Die Scenen, welche sich bei dem Begräbnis abspielten, sind oft beschrieben worden. Da die von der Kirche besoldeten Leichenträger ausstanden, so mußten Freunde den Sarg von dem Sterbezimmer zu dem auf der Straße harrenden Totenwagen tragen. Uns war bange zu Mute. Auf der Treppe und Hausflur drängten sich die Menschen, auf dem Platze vor dem Hause standen sie Kopf an Kopf. Unter ihnen allerdings liberale Studenten, Handwerker und Arbeiter, aber auch die von Fanatikern kommandierten Betschwestern und Bettelweiber fehlten nicht. Ein dumpfes Gemurmel empfing uns. Wir wußten nicht, ob wir es freundlich oder feindlich halten sollten. Da hatte einer der Sargträger, Dr. Pinkas, die glückliche Eingebung mit erhobener Stimme: Hut ab! zu rufen. Das wirkte wie ein plötzlicher Blitzschlag. Die Reihen öffneten sich, die Männer entblößten das Haupt, die Weiber verstummten. Kaum war der Sarg im Wagen, von welchem ein Kirchendiener mit auffälligem Lärm das Kreuz abschraubte, geborgen, so befahl ein Polizeikommissar dem Kutscher im Galopp zu fahren und den Weg nicht wie gewöhnlich durch die Stadt,[189] sondern um die Stadtmauer herumzunehmen. Die nächsten Freunde warfen sich in bereitstehende Kutschen und folgten, so gut es ging, dem Leichenwagen. Nur wenigen Studenten gelang es, auf einem kürzern Wege im Laufschritt, gleichzeitig mit der Leiche den evangelischen Friedhof zu erreichen. Am Grabe angelangt, wurde ich von zwei Polizeiagenten in die Mitte genommen. Sie warteten auf das erste Wort, welches am Grabe gesprochen würde, um mich zu verhaften. Ohne daß wir Freunde eine Abrede getroffen hätten, standen wir fest und einig zu einander. Wir nahmen die Hüte ab, warfen jeder einige Schollen in das offene Grab und entfernten uns im tiefsten Schweigen. An Leib und Seele müde, kehrte ich in das gastliche Haus des Dr. Pinkas zurück, Trost suchend und findend bei dem wackern Manne und der geliebten Tochter. Die Gefahr war glücklich überstanden. Ein zweites Mal wollte und sollte ich nicht mit der Polizei in Berührung kommen. Der Gedanke rascher Übersiedelung nach Deutschland reifte zum festen Plan.

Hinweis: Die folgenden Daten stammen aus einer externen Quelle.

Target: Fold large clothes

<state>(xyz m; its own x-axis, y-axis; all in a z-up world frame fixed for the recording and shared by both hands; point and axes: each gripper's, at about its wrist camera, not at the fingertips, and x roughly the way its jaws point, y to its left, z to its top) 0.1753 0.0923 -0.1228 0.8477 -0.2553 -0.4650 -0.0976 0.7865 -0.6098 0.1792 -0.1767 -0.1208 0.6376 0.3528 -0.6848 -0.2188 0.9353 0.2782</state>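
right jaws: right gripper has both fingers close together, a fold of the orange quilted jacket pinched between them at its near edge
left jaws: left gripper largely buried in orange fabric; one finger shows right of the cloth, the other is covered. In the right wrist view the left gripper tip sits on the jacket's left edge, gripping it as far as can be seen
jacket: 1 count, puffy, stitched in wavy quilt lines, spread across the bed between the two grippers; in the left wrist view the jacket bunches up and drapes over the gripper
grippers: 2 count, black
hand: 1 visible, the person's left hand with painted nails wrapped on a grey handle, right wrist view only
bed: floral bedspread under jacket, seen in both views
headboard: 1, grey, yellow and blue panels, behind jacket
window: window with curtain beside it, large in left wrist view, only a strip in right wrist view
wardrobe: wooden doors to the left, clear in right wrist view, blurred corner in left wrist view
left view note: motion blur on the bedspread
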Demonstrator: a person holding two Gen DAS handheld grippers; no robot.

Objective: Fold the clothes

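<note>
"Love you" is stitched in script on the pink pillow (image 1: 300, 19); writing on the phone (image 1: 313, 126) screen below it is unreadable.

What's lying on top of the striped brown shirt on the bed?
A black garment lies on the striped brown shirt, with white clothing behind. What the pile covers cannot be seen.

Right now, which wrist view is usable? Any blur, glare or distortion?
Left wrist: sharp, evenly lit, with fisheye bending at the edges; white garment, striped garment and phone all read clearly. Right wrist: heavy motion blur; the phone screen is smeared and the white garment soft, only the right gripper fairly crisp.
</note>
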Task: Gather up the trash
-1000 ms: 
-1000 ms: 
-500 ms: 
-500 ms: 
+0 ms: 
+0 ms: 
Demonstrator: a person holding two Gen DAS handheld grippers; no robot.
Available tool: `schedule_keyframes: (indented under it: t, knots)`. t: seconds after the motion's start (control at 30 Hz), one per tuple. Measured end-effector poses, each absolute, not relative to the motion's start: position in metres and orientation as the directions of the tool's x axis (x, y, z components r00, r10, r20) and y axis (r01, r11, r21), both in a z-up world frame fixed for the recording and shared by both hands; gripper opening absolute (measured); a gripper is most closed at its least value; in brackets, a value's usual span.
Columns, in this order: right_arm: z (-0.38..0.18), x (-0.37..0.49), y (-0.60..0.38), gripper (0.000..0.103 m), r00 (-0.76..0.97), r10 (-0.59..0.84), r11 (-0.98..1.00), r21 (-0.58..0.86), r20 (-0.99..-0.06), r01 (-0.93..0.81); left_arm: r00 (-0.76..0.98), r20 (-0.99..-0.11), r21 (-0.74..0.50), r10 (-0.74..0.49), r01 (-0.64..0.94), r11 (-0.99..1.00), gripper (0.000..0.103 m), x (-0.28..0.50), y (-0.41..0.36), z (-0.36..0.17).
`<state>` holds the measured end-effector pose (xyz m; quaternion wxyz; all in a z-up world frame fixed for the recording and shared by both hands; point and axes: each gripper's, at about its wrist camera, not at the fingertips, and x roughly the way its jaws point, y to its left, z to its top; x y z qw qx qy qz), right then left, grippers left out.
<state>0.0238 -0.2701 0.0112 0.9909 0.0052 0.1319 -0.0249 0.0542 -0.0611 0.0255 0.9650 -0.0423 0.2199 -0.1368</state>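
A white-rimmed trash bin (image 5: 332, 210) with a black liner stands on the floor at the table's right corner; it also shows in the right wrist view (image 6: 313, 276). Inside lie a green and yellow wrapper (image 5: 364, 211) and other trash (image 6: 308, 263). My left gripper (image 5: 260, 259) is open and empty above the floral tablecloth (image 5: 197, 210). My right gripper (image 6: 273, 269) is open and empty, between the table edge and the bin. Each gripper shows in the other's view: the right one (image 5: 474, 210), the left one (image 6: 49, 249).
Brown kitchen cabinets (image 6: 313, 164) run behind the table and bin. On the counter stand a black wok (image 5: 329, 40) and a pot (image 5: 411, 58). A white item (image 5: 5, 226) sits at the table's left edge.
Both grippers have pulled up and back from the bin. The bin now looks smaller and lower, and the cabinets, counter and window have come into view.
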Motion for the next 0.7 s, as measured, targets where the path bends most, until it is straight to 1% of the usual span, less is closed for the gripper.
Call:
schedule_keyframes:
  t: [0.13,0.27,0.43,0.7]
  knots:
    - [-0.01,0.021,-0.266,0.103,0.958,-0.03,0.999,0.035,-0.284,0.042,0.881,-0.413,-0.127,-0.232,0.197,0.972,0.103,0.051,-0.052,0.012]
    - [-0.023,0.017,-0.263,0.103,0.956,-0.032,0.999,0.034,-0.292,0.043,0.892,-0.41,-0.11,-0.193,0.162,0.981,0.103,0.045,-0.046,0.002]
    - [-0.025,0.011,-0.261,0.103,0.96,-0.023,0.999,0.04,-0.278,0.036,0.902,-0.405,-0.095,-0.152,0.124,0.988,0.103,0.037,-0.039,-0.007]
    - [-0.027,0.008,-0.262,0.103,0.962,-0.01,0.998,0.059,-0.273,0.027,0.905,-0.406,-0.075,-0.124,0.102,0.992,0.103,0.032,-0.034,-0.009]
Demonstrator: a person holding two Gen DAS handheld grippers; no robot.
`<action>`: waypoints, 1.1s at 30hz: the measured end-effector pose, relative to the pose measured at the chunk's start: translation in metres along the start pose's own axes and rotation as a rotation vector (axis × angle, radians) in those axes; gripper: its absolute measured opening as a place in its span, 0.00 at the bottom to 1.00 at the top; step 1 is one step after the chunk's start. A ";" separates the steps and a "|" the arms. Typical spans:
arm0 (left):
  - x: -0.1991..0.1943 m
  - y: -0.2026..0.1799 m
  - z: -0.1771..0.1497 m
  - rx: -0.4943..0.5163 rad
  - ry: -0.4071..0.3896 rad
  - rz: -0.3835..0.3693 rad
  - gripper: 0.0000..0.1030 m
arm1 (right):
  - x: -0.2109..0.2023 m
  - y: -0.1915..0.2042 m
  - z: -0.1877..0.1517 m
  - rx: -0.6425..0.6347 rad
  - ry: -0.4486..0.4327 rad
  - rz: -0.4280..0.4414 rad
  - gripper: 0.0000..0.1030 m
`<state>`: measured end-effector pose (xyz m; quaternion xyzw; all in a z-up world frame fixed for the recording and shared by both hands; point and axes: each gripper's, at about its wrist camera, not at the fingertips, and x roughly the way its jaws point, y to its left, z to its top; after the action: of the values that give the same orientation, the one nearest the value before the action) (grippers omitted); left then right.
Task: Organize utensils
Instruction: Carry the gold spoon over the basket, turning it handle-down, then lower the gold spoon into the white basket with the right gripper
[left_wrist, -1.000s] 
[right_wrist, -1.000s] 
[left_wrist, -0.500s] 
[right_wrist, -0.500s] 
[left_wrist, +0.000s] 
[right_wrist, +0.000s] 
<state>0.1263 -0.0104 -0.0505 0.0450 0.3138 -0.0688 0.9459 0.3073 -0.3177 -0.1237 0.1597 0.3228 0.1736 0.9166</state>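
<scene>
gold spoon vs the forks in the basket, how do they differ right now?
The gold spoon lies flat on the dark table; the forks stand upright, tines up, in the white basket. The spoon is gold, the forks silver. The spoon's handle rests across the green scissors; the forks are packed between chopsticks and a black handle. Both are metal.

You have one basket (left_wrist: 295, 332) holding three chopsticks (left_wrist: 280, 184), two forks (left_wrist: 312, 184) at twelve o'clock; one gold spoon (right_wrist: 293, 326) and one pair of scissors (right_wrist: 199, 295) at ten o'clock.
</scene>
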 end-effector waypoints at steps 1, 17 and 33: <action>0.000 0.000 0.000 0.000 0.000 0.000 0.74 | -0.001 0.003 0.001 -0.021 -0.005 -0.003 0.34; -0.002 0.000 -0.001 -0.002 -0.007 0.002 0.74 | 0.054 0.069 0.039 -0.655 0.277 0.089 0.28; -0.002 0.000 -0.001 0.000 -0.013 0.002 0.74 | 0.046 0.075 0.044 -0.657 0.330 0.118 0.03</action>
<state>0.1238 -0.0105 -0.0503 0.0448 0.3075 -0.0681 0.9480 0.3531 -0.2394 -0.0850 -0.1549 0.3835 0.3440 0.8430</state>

Was sollte ich auch in Österreich, welche Thätigkeit konnte ich im besondern auf dem heimischen Prager Boden entfalten. In diesen Tagen wurde es für jeden Unbefangenen klar, daß die brutale militärische Herrschaft, unter welcher wir seit der Unterwerfung Ungarns litten, durch die klerikale Reaktion abgelöst werden würde. Militärrock und Kutte zankten sich eine kurze Zeit miteinander, schließlich siegte die Kutte.

Rasselte im Jahre 1848 jeder halbwüchsige Junge mit dem Säbel, so galt jetzt der Rosenkranz als gute Empfehlungskarte.[190] Das Strebertum kleidete sich in kirchliche Farben. Spötter erzählten, daß man die beiden leitenden Minister, Alexander Bach und Leo Thun, täglich in der Michaelskirche antreffen könne. Der eine kniee vor einem Kruzifix rechts, der andere vor einem Marienbilde links und wer ihrer Gunst sicher sein wolle, thäte gut daran, sich neben sie auf die Kniee zu werfen.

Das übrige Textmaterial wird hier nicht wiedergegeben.